The convent at Killevy
Saint Moninna
Her real name was Darerca. She founded the monastery here around 517 — one of the most important nunneries in early medieval Ireland. She died in 518 and was buried under a stone that's still in the graveyard. The site ran as a religious community for over six hundred years before the Vikings burned it in 923. The two ruined churches you see today are from after that — the west one Romanesque, the east one late Gothic, joined back-to-back in a way you won't see anywhere else.
The lake on the summit
The Cailleach and Fionn
Sliabh gCuilinn — the mountain — turns up in the Fenian cycle. Fionn mac Cumhaill comes across a young woman crying at the edge of a small lake on the summit. She's lost a ring, she says. Fionn dives in. When he climbs back out, ring in hand, the woman is the Cailleach Bhéarra, the old hag of winter, and Fionn is suddenly an old man. The Fianna make her undo most of it but she won't undo all of it — Fionn's hair stays white. The lake is still up there. Don't bathe in it.
Older than Newgrange
The cairn on top
Five thousand years ago, someone hauled stones up to 573 metres and built a passage tomb.
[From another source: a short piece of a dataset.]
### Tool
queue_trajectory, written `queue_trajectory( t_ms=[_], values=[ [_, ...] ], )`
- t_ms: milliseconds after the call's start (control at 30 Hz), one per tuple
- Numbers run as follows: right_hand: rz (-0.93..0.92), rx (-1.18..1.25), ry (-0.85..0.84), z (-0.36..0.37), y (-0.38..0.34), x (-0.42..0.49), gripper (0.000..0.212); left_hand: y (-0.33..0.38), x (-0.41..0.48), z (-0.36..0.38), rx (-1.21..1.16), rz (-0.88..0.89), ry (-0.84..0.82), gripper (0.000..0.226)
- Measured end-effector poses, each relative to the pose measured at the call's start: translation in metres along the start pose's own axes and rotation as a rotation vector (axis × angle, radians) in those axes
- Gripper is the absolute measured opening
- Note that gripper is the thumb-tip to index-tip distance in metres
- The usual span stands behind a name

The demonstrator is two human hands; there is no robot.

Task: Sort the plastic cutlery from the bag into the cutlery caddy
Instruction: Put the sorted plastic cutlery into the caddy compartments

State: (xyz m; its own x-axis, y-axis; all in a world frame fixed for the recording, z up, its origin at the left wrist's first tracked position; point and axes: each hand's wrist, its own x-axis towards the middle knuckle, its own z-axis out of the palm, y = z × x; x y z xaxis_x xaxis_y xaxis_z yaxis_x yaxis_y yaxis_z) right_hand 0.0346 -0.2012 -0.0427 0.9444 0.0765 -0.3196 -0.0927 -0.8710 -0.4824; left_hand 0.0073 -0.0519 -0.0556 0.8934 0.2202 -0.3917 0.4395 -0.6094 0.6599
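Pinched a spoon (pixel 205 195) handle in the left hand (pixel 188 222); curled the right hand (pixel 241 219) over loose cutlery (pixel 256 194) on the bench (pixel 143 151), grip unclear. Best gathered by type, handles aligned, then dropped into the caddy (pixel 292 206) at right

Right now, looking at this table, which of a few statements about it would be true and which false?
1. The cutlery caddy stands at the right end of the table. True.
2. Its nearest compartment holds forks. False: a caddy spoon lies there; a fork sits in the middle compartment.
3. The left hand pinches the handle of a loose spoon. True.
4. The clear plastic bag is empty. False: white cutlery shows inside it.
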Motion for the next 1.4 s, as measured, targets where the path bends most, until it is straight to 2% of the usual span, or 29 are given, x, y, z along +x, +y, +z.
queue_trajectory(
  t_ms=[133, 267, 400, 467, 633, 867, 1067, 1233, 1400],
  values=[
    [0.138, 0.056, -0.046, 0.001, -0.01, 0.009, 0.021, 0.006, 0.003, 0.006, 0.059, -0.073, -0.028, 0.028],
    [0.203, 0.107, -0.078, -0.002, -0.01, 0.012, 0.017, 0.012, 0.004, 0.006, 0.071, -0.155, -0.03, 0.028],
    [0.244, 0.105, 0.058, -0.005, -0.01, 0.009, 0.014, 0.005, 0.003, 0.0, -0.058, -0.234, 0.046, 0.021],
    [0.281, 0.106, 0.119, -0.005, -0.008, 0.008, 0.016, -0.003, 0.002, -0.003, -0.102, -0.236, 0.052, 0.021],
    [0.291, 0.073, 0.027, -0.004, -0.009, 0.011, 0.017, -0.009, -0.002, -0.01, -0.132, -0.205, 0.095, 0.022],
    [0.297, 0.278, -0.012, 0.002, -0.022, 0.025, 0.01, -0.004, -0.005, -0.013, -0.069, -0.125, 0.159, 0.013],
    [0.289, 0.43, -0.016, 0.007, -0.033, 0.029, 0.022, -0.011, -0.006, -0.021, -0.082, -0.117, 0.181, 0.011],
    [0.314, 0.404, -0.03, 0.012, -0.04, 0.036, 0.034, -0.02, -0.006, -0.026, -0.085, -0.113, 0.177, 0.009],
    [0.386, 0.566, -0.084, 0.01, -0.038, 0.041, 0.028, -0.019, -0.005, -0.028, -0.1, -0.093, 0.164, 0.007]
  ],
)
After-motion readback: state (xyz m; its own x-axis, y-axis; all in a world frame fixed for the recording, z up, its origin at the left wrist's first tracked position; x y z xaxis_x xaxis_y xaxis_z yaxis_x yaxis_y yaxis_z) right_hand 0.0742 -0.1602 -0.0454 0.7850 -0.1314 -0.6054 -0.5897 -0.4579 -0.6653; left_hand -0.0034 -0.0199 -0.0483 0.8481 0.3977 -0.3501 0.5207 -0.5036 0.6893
It's the highest surviving one in Ireland — a stone chamber 3.6m wide with a corbelled roof, all under a cairn 30 metres across. Radiocarbon dates put it between 3500 and 2900 BC. They got it up there before the wheel. Stand at the entrance and look out at the Mournes, Carlingford Lough, the plain of Louth — and try to imagine what they thought they were doing.
A geological accident
The Ring of Gullion
Slieve Gullion sits at the centre of a near-perfect ring of smaller hills — the world's first recognised ring dyke, mapped here by geologists in the 1870s. The rim formed when an old volcano collapsed in on itself sixty million years ago. It looks, from the air, like a halo. The villages on the inside — Meigh, Killeavy, Mullaghbawn, Forkhill, Drumintee — sit in the basin. The whole thing is an Area of Outstanding Natural Beauty now. The geologists got there first; the tourists are catching up.